The World health organization (2013) defines “child abuse” as a breach of a child’s basic human rights and encompasses a variety of unethical practices that damage the holistic welfare of a child. Al Dosari, Ferwana, Abdulmejeed, Aldossari and Al-Zahrani (2017) add that incompetent parents or caregivers are at fault and should be held accountable for their forceful and or negligent conduct towards a minor in their care, especially when the potential risk or traumatic event that the child was exposed to could have been avoided entirely. Paterson, Fairbairn-Dunlop, Cowley-Malcolm, and Schluter (2007) assert that abusive parenting is an issue that is limitless in scope and transcends every border, including factors such as ethnicity, nationality and generation. Child abuse occurs in various ways, but the result remains the same, serious physical or emotional harm. Physical or sexual abuse may be the most striking types of abuse since they often, unfortunately, leave physical evidence behind. However, physical abuse is commonly encountered among large families. Parents with either a lower level of education or no education at all, abuse children with good health status and with a significant association (Elsaied, Alsehly, 2017). On the other hand, psychological abuse and neglect are serious types of child abuse that are often more subtle and difficult to spot.Types of Child abuse physical
A documentary was filmed following Samoan foster children in New Zealand. A scene in the film shows the consequences a boy faces after being caught attempting to run away from his foster home. The consequences he faced was not your typical western punishment. His foster mom did not ground him or send him to his room. Instead, she had every other boy in the foster home brutally beat him for at least two minutes. One key issue here is that of Physical abuse, it has the potential to injure and ultimately damage the growth and development of children. The Canadian Department of Justice (2012), defines child physical abuse as the involvement or the deliberate use of force on a child, that it causes injury to the child or the child may be at risk of injury. The force may include such acts such as smacking, punching, beating, shaking, kicking, biting, burning, shoving, choking, throwing, stabbing, grabbing or leaving a child in an undignified posture for a long period of time. These usually occur when a parent or a person in the position of responsibility, power or trust takes advantage of their child. The injury is considered abuse whether the person intended to hurt the child or not.

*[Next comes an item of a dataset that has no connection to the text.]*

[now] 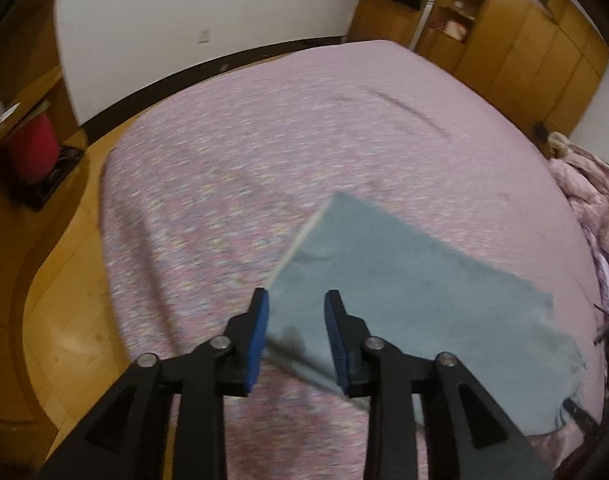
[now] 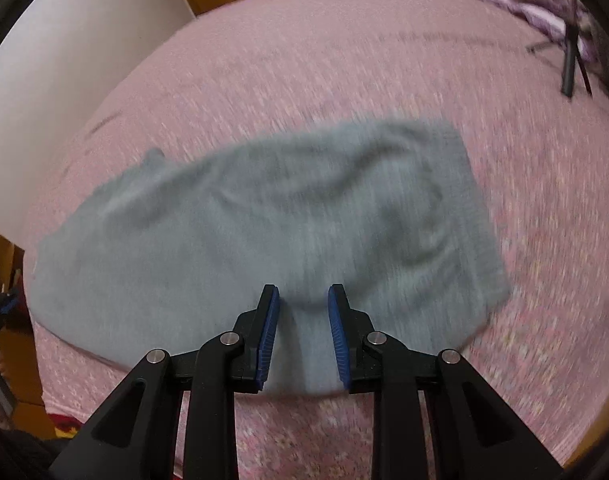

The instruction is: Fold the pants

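Grey pants lie flat on pink bed, long axis running left-right across right gripper. Right gripper spread, empty, over near edge mid-length. Left gripper also spread, empty, over the pants' left end corner. Both blurry. Each claw sits at the near edge, so a grab-and-fold away looks likely

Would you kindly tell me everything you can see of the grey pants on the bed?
The grey pants are plain, soft-looking fabric, lying spread out and lightly wrinkled on the pink patterned bedsheet. A pale stripe or seam runs along one straight edge in the left wrist view. Both the left gripper and right gripper have jaws apart over the near edge; blur hides whether either touches the cloth.
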`<state>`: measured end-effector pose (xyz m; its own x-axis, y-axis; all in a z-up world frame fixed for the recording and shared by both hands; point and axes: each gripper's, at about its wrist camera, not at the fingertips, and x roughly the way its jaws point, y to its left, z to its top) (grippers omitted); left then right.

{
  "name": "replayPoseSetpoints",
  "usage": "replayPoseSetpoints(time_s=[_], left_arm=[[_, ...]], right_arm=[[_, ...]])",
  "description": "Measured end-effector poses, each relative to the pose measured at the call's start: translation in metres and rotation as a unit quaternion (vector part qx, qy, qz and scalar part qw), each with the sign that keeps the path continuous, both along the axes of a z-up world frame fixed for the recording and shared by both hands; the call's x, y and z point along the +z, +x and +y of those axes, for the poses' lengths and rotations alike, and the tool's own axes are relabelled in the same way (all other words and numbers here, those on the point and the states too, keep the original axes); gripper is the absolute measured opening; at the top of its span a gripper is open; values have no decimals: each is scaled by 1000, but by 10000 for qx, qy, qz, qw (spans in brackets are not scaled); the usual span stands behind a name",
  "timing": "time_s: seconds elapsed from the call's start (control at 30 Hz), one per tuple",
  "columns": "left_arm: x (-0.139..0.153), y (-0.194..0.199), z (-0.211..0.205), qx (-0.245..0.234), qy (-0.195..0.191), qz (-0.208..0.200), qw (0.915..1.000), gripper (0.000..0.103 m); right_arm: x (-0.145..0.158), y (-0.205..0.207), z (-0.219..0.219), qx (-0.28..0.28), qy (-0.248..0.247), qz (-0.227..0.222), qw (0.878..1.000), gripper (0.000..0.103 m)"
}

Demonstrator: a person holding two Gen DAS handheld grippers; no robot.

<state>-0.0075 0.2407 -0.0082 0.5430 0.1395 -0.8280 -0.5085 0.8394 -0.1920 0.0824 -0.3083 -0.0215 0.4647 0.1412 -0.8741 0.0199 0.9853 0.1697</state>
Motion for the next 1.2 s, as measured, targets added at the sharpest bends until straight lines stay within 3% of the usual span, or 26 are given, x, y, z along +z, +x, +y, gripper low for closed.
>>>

Some of the physical signs of abuse would have clear warning signs, such as unexplained bruises, welts or cuts. According to Dr. Joseph A Zenel (2008), that if a child has more bruises, fractures, head trauma, or burns that would simply raise the suspicion of physical abuse (as cited in McNamara, 2008).While all children will take a tumble now and then, look for age-inappropriate injuries, injuries that appear to have a pattern such as marks from a hand or belt, or a pattern of severe injuries.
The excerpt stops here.